Esquema funcionava com documentos falsos

Segundo o Ministério Público, o advogado fazia parte de uma organização criminosa que utilizava documentos fraudulentos para conseguir vantagens ilegais aos detentos. Entre os papéis falsificados estavam laudos médicos, certidões carcerárias e declarações de trabalho ou estudo.

Com esses documentos, o grupo conseguia benefícios como prisão domiciliar e remição de pena para líderes de facções que estavam na penitenciária de Cajazeiras. Em troca dos serviços ilegais, o advogado recebia quantias elevadas de dinheiro disfarçadas como honorários advocatícios.

Medidas cautelares substituíram prisão preventiva

Atualmente, o réu cumpre medidas cautelares determinadas pelo STJ no habeas corpus 909.766, em junho de 2024. As restrições incluem a suspensão do exercício da advocacia e a proibição de frequentar estabelecimentos prisionais. Além disso, o advogado está sob monitoramento eletrônico.

Essas medidas foram aplicadas em substituição à prisão preventiva, com o objetivo de garantir a ordem pública e evitar a continuidade das práticas criminosas durante o andamento do processo.

Defesa argumenta que restrições são excessivas

A defesa do advogado entrou com novo habeas corpus no STJ pedindo a revogação das medidas cautelares. Os advogados alegam que os motivos que justificaram as restrições não existem mais e que não há risco atual à instrução criminal.

Segundo a petição, a duração prolongada das medidas configuraria antecipação de pena, o que violaria o princípio da presunção de inocência. A defesa também argumenta que a suspensão do exercício profissional causa prejuízos desproporcionais ao réu.

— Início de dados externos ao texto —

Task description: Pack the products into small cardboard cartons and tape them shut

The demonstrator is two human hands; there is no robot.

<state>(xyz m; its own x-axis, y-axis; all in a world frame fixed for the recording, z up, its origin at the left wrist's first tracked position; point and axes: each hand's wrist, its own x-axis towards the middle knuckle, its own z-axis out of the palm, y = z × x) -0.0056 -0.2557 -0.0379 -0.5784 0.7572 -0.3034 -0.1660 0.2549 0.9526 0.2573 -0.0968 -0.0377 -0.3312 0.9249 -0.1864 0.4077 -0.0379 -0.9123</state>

Pedidos subsidiários incluem flexibilização das cautelares

Como alternativa ao pedido principal, a defesa solicitou ao menos a retirada do monitoramento eletrônico. Também pediu que as outras medidas cautelares fossem limitadas apenas à comarca de Cajazeiras, onde os crimes teriam sido cometidos.

Os advogados consideram que existem medidas menos gravosas que poderiam substituir o monitoramento por tornozeleira eletrônica, mantendo o mesmo objetivo de fiscalização.

STJ não tem competência para revogar próprias decisões

Ao negar o pedido, o ministro Luís Felipe Salomão, vice-presidente do STJ no exercício da presidência, explicou que a corte não tem competência para revogar as restrições que ela mesma determinou no habeas corpus 909.766. Isso porque o STJ só processa habeas corpus quando o coator é um tribunal sujeito à sua jurisdição, conforme o artigo 105, inciso I, alínea c, da Constituição Federal.

Dessa forma, as medidas cautelares impostas pela própria corte não podem ser revogadas pelo mesmo tribunal em novo habeas corpus.

Liminar é negada por falta de urgência

Quanto ao pedido de liminar para suspender imediatamente o monitoramento eletrônico, o ministro Salomão entendeu que não há urgência ou ilegalidade evidente que justifique a decisão provisória. Em análise preliminar, não foram identificados elementos que demonstrassem a necessidade de suspensão imediata da tornozeleira eletrônica.

O mérito do habeas corpus será analisado pela Sexta Turma do STJ, sob relatoria do ministro Antônio Saldanha Palheiro. Essa análise mais aprofundada irá avaliar todos os argumentos apresentados pela defesa e pela acusação.